» **Work request**: Your response should consist of the records below, repeated exactly.

» **Recorded data**:
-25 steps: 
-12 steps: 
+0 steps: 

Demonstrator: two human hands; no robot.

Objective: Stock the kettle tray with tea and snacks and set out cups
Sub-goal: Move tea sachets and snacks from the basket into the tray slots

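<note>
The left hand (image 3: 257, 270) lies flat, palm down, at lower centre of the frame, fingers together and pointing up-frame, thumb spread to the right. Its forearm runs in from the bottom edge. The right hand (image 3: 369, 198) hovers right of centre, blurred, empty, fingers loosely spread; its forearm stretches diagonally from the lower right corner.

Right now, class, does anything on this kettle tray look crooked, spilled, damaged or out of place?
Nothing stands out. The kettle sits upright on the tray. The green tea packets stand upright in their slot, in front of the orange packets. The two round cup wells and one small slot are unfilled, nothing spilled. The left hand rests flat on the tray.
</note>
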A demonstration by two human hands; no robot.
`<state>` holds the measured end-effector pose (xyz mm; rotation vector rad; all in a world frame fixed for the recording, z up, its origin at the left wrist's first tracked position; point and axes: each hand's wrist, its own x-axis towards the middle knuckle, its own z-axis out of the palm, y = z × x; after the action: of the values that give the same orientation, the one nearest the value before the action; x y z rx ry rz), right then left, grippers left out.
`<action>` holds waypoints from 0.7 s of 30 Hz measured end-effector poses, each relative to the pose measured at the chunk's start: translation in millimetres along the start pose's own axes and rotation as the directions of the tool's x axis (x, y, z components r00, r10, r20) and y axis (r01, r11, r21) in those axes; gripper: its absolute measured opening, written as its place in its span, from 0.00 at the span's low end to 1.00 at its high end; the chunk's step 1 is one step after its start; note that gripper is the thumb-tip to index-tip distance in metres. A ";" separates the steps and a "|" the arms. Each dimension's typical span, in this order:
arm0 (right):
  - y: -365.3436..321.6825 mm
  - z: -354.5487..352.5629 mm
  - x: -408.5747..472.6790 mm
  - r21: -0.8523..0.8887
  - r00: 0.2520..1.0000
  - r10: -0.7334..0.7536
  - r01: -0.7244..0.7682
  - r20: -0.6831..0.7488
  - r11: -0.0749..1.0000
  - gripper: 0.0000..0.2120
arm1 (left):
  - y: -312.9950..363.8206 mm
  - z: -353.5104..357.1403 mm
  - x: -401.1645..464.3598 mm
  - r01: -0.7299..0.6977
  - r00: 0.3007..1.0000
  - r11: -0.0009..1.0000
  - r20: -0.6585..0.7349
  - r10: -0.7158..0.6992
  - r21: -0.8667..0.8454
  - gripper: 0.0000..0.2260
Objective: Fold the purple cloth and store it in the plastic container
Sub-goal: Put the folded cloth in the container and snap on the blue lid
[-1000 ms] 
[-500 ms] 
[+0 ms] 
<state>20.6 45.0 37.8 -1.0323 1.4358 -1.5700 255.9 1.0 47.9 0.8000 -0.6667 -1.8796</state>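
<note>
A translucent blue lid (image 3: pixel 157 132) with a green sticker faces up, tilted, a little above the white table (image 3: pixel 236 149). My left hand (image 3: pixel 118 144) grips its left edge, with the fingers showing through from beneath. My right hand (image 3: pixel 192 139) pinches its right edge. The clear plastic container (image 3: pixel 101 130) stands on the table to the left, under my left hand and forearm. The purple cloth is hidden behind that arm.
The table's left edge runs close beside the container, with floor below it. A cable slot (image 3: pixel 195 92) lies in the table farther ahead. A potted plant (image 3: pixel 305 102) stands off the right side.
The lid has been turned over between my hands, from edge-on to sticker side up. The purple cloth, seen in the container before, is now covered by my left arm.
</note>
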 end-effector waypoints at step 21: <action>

» **Finished task**:
-25 steps: 
-12 steps: 
+0 steps: 

Demonstrator: two human hands; no robot.

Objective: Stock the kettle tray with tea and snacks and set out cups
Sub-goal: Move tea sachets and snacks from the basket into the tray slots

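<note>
The left hand (image 3: 257, 270) lies flat, palm down, at lower centre of the frame, fingers together and pointing up-frame, thumb spread to the right. Its forearm runs in from the bottom edge. The right hand (image 3: 369, 198) hovers right of centre, blurred, empty, fingers loosely spread; its forearm stretches diagonally from the lower right corner.

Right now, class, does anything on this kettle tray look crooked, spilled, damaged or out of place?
Nothing stands out. The kettle sits upright on the tray. The green tea packets stand upright in their slot, in front of the orange packets. The two round cup wells and one small slot are unfilled, nothing spilled. The left hand rests flat on the tray.
</note>
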A demonstration by two human hands; no robot.
`<state>` holds the measured end-effector pose (xyz mm; rotation vector rad; all in a world frame fixed for the recording, z up, its origin at the left wrist's first tracked position; point and axes: each hand's wrist, its own x-axis towards the middle knuckle, its own z-axis out of the palm, y = z × x; after the action: of the values that give the same orientation, the one nearest the value before the action; x y z rx ry rz), right then left, grippers left out.
`<action>` holds waypoints from 0.7 s of 30 Hz measured end-effector poses, each relative to the pose measured at the chunk's start: translation in millimetres along the start pose's own axes and rotation as the directions of the tool's x axis (x, y, z components r00, r10, r20) and y axis (r01, r11, r21) in those axes; gripper: its absolute measured opening, written as its place in its span, from 0.00 at the span's low end to 1.00 at its high end; the chunk's step 1 is one step after its start; note that gripper is the thumb-tip to index-tip distance in metres. A ";" separates the steps and a "|" the arms. Each dimension's typical span, in this order:
arm0 (right):
  - y: -365.3436..321.6825 mm
  - z: -354.5487..352.5629 mm
  - x: -408.5747..472.6790 mm
  - r21: -0.8523..0.8887
  - r00: 0.2520..1.0000
  - r10: -0.7334..0.7536
  - r01: -0.7244..0.7682
  - r20: -0.6831..0.7488
  - r11: -0.0749..1.0000
  - gripper: 0.0000..0.2120
arm1 (left):
  - y: -312.9950..363.8206 mm
  - z: -353.5104..357.1403 mm
  - x: -401.1645..464.3598 mm
  - r01: -0.7299..0.6977
  - r00: 0.3007..1.0000
  - r11: -0.0009..1.0000
  - r20: -0.6585..0.7349
  - r10: -0.7158..0.6992
  - r21: -0.8667..0.8454
  - gripper: 0.0000..0.2260
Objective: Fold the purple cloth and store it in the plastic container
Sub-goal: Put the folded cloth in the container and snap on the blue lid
[-1000 ms] 
[-500 ms] 
[+0 ms] 
<state>20.6 45.0 37.8 -1.0323 1.4358 -1.5700 255.9 1.0 47.9 0.8000 -0.6667 -1.8796</state>
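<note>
A translucent blue lid (image 3: pixel 157 132) with a green sticker faces up, tilted, a little above the white table (image 3: pixel 236 149). My left hand (image 3: pixel 118 144) grips its left edge, with the fingers showing through from beneath. My right hand (image 3: pixel 192 139) pinches its right edge. The clear plastic container (image 3: pixel 101 130) stands on the table to the left, under my left hand and forearm. The purple cloth is hidden behind that arm.
The table's left edge runs close beside the container, with floor below it. A cable slot (image 3: pixel 195 92) lies in the table farther ahead. A potted plant (image 3: pixel 305 102) stands off the right side.
The lid has been turned over between my hands, from edge-on to sticker side up. The purple cloth, seen in the container before, is now covered by my left arm.
</note>
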 end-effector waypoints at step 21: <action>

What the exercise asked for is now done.